1.   Aux fins du recouvrement dans l’État membre requis, toute créance faisant l’objet d’une demande de recouvrement est traitée comme une créance de l’État membre requis, sauf disposition contraire prévue dans la présente directive. L’autorité requise met en œuvre les compétences et les procédures définies par les dispositions législatives, réglementaires ou administratives de l’État membre requis applicables aux créances relatives aux mêmes droits, impôts ou taxes ou, à tout le moins, à des droits, impôts ou taxes similaires, sauf disposition contraire prévue dans la présente directive.

Si elle considère que les mêmes droits, impôts ou taxes ou des droits, impôts ou taxes similaires ne sont pas perçus sur son territoire, l’autorité requise met en œuvre les compétences et les procédures définies par les dispositions législatives, réglementaires ou administratives de l’État membre requis applicables aux créances relatives à l’impôt sur le revenu des personnes physiques, sauf disposition contraire prévue dans la présente directive.

L’État membre requis n’est pas tenu d’accorder aux créances des autres États membres les préférences accordées pour les créances analogues nées dans cet État membre, à moins qu’il n’en ait été convenu autrement entre les États membres concernés ou que la législation de l’État membre requis n’en dispose autrement.
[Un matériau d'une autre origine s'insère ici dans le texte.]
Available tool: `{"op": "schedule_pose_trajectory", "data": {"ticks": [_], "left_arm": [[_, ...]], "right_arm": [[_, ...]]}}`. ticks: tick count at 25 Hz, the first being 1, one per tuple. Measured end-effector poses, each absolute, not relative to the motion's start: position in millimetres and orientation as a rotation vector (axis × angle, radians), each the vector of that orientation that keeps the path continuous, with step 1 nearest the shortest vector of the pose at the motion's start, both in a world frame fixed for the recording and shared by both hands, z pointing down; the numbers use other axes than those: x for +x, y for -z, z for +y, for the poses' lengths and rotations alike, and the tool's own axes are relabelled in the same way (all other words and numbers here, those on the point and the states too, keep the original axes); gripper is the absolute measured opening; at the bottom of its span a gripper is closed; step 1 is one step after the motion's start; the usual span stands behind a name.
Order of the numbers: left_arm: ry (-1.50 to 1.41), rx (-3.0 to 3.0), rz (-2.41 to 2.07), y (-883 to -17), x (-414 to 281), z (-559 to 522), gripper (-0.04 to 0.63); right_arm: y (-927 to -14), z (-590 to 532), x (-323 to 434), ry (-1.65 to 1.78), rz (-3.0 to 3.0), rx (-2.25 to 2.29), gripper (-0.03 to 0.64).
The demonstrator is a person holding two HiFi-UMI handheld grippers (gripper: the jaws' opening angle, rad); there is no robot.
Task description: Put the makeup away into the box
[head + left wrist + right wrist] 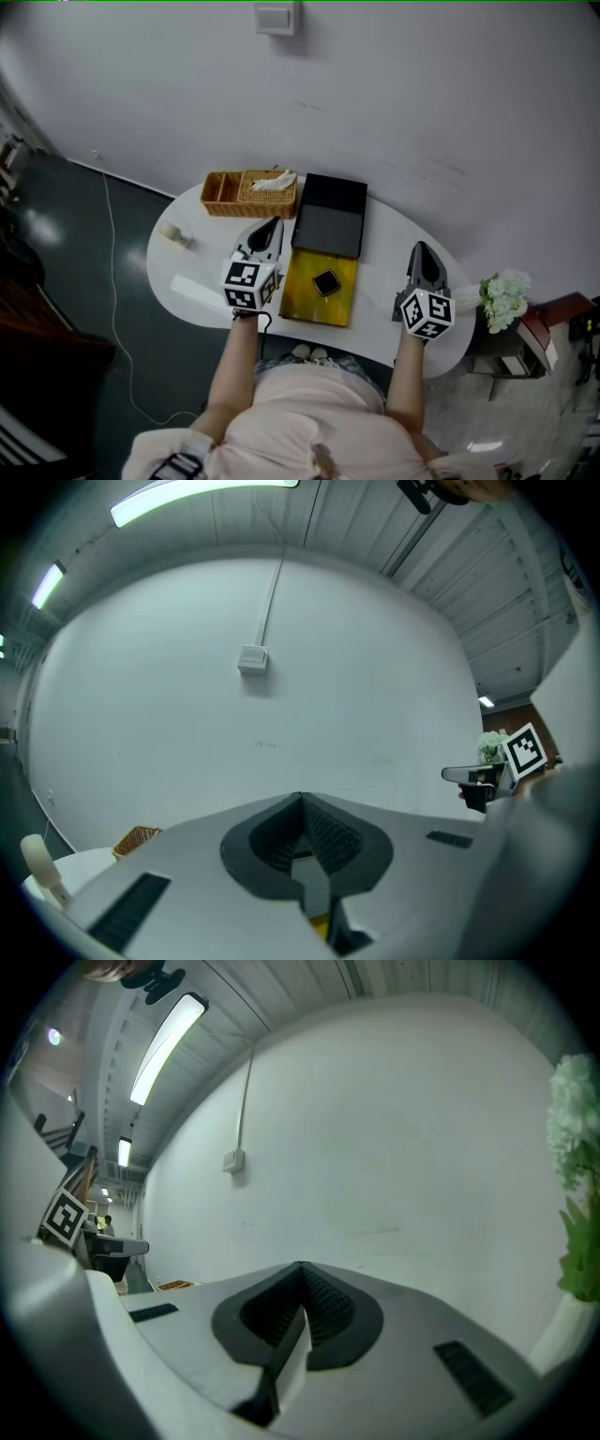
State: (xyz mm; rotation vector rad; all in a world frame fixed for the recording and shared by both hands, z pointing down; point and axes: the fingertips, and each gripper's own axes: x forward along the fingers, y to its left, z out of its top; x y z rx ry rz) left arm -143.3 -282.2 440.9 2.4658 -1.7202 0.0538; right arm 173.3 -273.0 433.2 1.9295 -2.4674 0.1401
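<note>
The black compact (325,282) lies in the gold box (302,302), at four o'clock from the left gripper (272,225) and eight o'clock from the right gripper (419,247), both with jaws closed on nothing.

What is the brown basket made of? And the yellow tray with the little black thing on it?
The basket looks like woven wicker or rattan: it is tan and shows a criss-cross weave. The yellow tray looks smooth and glossy, perhaps lacquered card or plastic, because pale reflections shine on it. The look alone doesn't settle which.
</note>
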Motion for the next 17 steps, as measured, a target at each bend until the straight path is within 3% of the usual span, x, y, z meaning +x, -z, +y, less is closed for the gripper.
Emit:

Un État membre qui accorde des privilèges pour les créances d’un autre État membre ne peut refuser d’accorder des privilèges identiques pour les créances d’autres États membres, aux mêmes conditions.

L’État membre requis procède au recouvrement de la créance dans sa propre devise.
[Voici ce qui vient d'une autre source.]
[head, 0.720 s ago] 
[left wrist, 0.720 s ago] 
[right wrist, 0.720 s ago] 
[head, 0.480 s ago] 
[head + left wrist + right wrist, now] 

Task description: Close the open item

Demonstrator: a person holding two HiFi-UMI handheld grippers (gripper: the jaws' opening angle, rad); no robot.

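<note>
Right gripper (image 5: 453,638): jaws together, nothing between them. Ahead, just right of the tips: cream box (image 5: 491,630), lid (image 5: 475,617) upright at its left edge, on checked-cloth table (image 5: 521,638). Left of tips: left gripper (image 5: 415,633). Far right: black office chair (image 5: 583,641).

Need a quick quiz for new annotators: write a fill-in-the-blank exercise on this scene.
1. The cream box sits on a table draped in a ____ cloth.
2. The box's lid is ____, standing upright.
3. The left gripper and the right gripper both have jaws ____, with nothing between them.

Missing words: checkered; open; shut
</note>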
2.   L’autorité requise informe avec la diligence requise l’autorité requérante des suites qu’elle a données à la demande de recouvrement.

3.   À compter de la date de réception de la demande de recouvrement, l’autorité requise applique un intérêt de retard conformément aux dispositions législatives, réglementaires et administratives en vigueur dans l’État membre requis.

4.   L’autorité requise peut, si les dispositions législatives, réglementaires ou administratives en vigueur dans l’État membre requis le permettent, octroyer au débiteur un délai de paiement ou autoriser un paiement échelonné et elle peut appliquer un intérêt aux montants considérés. Elle informe ensuite l’autorité requérante de toute décision dans ce sens.

5.   Sans préjudice de l’article 20, paragraphe 1, l’autorité requise remet à l’autorité requérante le montant recouvré en rapport avec la créance ainsi que le montant des intérêts visés aux paragraphes 3 et 4 du présent article.